Author: Harald Oehlmann <[email protected]>
Author: Jan Nijtmans <[email protected]>
State: Withdrawn
Type: Project
Vote: Done
Tcl-Version: 9.0
Tcl-Branch: encodings-with-flags
Vote-Summary Accepted 6/0/0
Votes-For: FV, JD, JN, KW, MC, SL
Votes-Against: none
Votes-Present: none
Abstract
This TIP proposes to change the behavior of encoding convertto/convertfrom
in Tcl 9.0, to start throwing an exception on any conversion error.
An additional option -nocomplain
is proposed to restore the Tcl 8.x behavior.
This TIP is withdrawm, in favor of TIP's #656 and #657
Rationale
The command encoding convertfrom/convertto
currently does not raise any error on not convertible input.
Instead the following actions are observed:
- A replacement character
?
is used. - An incomplete multi-byte sequence is added verbatim.
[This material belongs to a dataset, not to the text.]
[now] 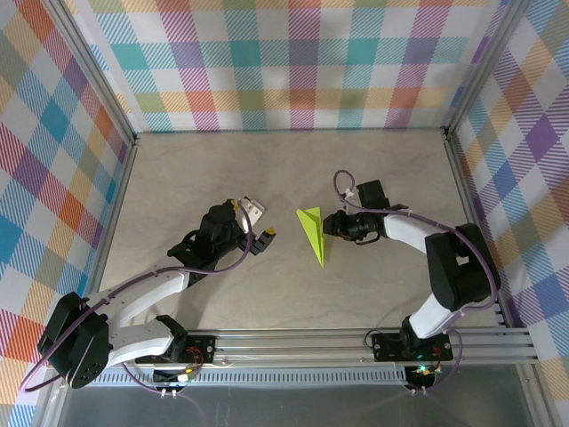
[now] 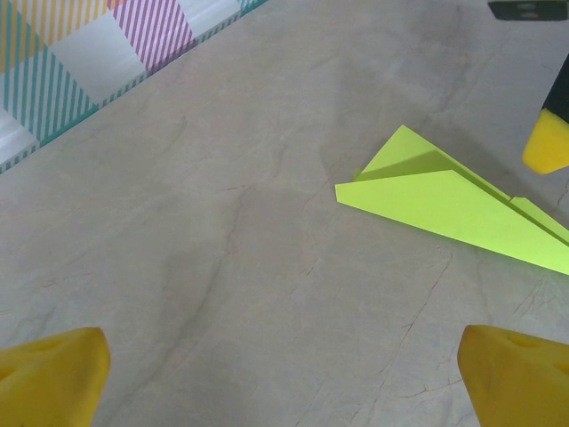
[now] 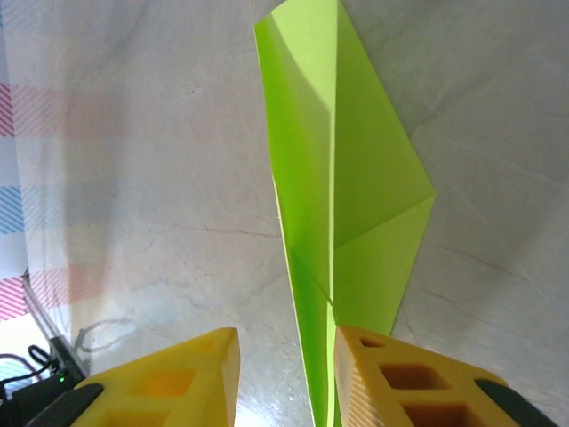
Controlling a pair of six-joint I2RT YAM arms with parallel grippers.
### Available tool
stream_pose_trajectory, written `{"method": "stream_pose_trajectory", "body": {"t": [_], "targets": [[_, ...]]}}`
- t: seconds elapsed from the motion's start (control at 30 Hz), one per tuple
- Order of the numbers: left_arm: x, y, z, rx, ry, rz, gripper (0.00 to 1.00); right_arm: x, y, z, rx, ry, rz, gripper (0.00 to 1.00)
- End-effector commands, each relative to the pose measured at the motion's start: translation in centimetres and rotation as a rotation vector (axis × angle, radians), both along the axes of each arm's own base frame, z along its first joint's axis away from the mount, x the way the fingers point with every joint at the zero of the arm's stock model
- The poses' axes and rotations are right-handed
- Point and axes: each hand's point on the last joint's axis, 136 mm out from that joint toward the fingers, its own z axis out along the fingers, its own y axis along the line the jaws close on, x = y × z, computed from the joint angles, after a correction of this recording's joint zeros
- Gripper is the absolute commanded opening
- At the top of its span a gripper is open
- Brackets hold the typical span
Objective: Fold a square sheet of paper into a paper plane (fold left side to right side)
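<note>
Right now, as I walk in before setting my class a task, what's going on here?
The paper plane is already folded into a pointed dart and lies on the table. The right gripper sits at its side, jaws partly open with a strip of the paper between them, not clamped. The left gripper hovers wide open on the other side, touching nothing.

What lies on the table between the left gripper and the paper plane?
Only bare table separates the left gripper from the paper plane, seen in the top external view.
</note>
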Motion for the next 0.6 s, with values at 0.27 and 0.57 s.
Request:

Example 1: not encodable character
The Polish character "L with bar" is not contained in ISO-latin 1:
% set s \u0141
Ł
% encoding convertto iso8859-1 $s
?
In the ISO-Latin 1 conversion, it is replaced by a question mark by the encoding convertto
command.
Example 2: Incomplete sequence returns remaining value verbatim
The following utf-8 sequence has an incomplete final sequence. The second byte of the two byte sequence of the last character is missing. The incomplete sequence is interpreted as ISO8859-1 and added to the string.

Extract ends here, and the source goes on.